-- Opening Marker --

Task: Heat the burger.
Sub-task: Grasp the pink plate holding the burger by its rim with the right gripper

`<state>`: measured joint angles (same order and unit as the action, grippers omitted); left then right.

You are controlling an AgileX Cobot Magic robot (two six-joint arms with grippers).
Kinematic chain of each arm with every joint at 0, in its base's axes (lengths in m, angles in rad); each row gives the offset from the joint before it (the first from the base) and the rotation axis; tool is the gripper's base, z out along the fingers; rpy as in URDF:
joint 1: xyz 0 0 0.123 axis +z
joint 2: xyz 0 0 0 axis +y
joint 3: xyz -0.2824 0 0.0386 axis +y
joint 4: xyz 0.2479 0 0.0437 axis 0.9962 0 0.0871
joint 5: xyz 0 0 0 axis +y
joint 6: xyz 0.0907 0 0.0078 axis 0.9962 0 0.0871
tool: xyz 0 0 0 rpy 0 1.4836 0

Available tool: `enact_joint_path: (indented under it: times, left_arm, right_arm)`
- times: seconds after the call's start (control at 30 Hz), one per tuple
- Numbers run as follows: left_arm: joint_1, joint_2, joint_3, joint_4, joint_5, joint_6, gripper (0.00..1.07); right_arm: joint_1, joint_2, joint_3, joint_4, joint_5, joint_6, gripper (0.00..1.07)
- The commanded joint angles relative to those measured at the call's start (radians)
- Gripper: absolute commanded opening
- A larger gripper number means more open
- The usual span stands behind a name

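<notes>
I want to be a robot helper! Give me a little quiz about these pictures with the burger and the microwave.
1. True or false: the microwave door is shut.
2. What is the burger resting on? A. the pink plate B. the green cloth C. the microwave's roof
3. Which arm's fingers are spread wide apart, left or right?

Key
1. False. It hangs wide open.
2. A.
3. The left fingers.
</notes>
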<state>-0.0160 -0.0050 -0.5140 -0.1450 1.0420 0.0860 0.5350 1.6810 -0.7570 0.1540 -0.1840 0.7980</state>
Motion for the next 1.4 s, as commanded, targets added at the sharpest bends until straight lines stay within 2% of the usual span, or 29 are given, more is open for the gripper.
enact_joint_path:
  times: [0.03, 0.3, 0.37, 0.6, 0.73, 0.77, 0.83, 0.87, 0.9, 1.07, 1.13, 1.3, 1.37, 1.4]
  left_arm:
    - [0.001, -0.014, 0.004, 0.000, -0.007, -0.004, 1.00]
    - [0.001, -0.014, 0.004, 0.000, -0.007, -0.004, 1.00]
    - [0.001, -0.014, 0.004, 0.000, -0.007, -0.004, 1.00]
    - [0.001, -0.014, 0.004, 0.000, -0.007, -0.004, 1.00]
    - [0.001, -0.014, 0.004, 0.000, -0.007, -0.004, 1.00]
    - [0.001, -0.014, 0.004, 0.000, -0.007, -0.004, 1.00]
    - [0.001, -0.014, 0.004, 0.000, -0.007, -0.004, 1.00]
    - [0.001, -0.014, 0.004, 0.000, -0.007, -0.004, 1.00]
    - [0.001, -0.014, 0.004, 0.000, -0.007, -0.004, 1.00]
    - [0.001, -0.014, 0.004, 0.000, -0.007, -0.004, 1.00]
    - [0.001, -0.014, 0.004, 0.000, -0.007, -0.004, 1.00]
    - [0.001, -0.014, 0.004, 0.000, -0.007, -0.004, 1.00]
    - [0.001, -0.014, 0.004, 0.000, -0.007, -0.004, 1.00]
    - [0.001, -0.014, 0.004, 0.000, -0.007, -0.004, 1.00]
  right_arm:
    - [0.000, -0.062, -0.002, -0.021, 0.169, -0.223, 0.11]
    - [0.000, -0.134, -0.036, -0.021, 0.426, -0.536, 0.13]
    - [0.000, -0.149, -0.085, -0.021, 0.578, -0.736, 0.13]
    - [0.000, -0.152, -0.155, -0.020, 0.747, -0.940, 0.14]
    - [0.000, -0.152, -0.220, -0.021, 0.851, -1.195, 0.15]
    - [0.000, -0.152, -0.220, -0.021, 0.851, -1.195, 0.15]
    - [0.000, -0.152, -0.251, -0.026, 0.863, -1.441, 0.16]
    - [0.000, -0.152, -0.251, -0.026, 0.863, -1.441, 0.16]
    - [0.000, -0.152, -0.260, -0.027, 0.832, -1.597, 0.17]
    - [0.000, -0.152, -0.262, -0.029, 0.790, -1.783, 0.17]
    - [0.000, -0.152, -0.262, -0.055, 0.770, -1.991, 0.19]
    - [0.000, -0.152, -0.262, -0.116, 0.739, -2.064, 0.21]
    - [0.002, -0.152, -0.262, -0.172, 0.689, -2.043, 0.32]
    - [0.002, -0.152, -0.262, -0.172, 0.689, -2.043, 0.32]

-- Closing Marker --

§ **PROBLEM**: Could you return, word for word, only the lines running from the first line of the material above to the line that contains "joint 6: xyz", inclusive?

§ **TASK OUTPUT**:
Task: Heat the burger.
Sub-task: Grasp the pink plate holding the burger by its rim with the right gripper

`<state>`: measured joint angles (same order and unit as the action, grippers omitted); left then right.

You are controlling an AgileX Cobot Magic robot (two six-joint arms with grippers).
Kinematic chain of each arm with every joint at 0, in its base's axes (lengths in m, angles in rad); each row gives the offset from the joint before it (the first from the base) and the rotation axis; tool is the gripper's base, z out along the fingers; rpy as in URDF:
joint 1: xyz 0 0 0.123 axis +z
joint 2: xyz 0 0 0 axis +y
joint 3: xyz -0.2824 0 0.0386 axis +y
joint 4: xyz 0.2479 0 0.0437 axis 0.9962 0 0.0871
joint 5: xyz 0 0 0 axis +y
joint 6: xyz 0.0907 0 0.0078 axis 0.9962 0 0.0871

This output requires nothing further.